As I get older, Valentines Day only becomes a more painful reminder of what I haven’t done in my life. It’s completely silly. It’s a commercial holiday designed to sell candy and etc. It really shouldn’t bother me. But it does. It’s just a reminder that I’m still single going on nearly 24 years. Should that really bother me? No. No it shouldn’t. But it does because I’d like to experience being in a relationship. (Although my brothers will tell you that I’ve been in a long-term relationship with my computer -_-). Not entirely sure why I feel like being open about this but I guess I am. It’s…well…I haven’t really tried to get a GF. Problem is, I have a hard enough time making friends. To get even a girl _ friend is difficult enough. So, I’d much rather keep them a friend then risk it. Plus, I’ve never gotten the impression that they’ve ever wanted to take it to the next level. Unless, they have been giving me signs and I’ve been too obstinate/clueless to pick up on those signals. It’s entirely possible. I’ve always guessed that you’d have to hit me with a steel 2×4 in order for me to notice that you have feelings for me. I don’t know.
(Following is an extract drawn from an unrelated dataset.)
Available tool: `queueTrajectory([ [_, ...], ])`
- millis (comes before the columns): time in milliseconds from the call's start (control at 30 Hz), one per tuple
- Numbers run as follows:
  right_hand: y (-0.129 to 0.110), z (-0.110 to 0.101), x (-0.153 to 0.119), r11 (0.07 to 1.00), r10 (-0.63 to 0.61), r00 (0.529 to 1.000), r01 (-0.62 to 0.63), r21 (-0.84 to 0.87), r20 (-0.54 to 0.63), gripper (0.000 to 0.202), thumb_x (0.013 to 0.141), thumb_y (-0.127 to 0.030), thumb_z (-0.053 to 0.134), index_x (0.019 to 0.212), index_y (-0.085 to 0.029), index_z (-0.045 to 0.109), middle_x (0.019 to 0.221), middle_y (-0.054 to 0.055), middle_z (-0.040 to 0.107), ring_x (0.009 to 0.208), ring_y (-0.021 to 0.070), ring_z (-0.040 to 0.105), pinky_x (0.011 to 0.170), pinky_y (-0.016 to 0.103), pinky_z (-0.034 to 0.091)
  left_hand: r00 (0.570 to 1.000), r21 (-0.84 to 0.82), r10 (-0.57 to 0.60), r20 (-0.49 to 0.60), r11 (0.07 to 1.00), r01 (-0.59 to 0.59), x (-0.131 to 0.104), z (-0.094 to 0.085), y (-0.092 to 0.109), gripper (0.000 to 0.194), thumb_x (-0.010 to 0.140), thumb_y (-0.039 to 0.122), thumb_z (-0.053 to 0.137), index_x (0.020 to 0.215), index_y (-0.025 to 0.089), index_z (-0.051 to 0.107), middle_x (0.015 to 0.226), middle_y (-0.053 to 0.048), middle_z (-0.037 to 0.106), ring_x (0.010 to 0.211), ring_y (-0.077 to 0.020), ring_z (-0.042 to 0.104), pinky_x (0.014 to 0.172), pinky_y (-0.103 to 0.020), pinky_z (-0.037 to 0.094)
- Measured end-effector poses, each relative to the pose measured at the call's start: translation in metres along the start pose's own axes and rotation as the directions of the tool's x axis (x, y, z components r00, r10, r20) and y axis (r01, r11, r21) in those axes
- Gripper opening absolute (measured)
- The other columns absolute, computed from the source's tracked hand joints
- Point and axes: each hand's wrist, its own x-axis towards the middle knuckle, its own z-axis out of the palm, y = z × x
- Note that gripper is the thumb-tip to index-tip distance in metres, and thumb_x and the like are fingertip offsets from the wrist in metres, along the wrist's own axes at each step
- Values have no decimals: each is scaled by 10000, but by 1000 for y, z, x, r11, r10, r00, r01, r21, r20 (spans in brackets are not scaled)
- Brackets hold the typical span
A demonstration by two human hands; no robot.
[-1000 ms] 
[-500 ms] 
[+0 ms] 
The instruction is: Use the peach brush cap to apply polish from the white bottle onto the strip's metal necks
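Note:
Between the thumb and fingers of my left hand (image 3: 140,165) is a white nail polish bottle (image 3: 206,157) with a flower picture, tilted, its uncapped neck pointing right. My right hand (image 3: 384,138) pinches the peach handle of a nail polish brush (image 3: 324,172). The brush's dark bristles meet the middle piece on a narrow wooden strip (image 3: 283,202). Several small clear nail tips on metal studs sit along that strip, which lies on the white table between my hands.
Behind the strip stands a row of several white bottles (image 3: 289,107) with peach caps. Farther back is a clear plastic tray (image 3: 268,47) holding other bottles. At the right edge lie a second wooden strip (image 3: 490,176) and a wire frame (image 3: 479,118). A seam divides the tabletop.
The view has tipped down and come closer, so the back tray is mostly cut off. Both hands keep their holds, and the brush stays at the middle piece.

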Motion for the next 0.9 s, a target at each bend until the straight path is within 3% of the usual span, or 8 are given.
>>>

Again, it shouldn’t bother me but it does right around this time because everyone is talking about it. And I feel left out. I don’t write any of this hoping that you’ll take pity on me. I’m just thinking out loud for the most part. I don’t think any lower of myself because I’m single. Being single right now is probably for the best. I have too many issues before I open that can of worms. My life is in too much of a state of flux. I’m in-between jobs. And heck, some of the better people in history were single. Maybe they’re onto something. ;). So yeah, this is my least favorite holiday of the year. Let’s get this on a happier note.
Oh the job front. It’s been really kinda stupid this past week. I’ve had a couple of job interviews and a couple of emails saying they’ll interview me, only to not do that. At the end of the week, I have nothing. I remain frustratingly unemployed despite all the work I put into it this week. The good news is though that I have finally have a job for TLW Tech next week. So I’m finally going to get some income after two weeks of nada.
One thing that I did to avoid thinking about today was burying myself in Linux work. I switched my main desktop back to a KDE setup instead of Cinnamon. While I like Cinnamon, it lacks the flexibility that I like in KDE. It’s still the same distro, Korora. After a stupid error on my part with the Nvidia drivers, it’s up and running again. After a quick jaunt to the store, I enjoyed some time with my friends on SMITE. Played some kickass 3v3 with me playing Geb. All in all, not a bad day.
Despite my commiserating on my feelings for today, I wish everyone a Happy Valentines Day and great weekend. Keep safe out there, ok?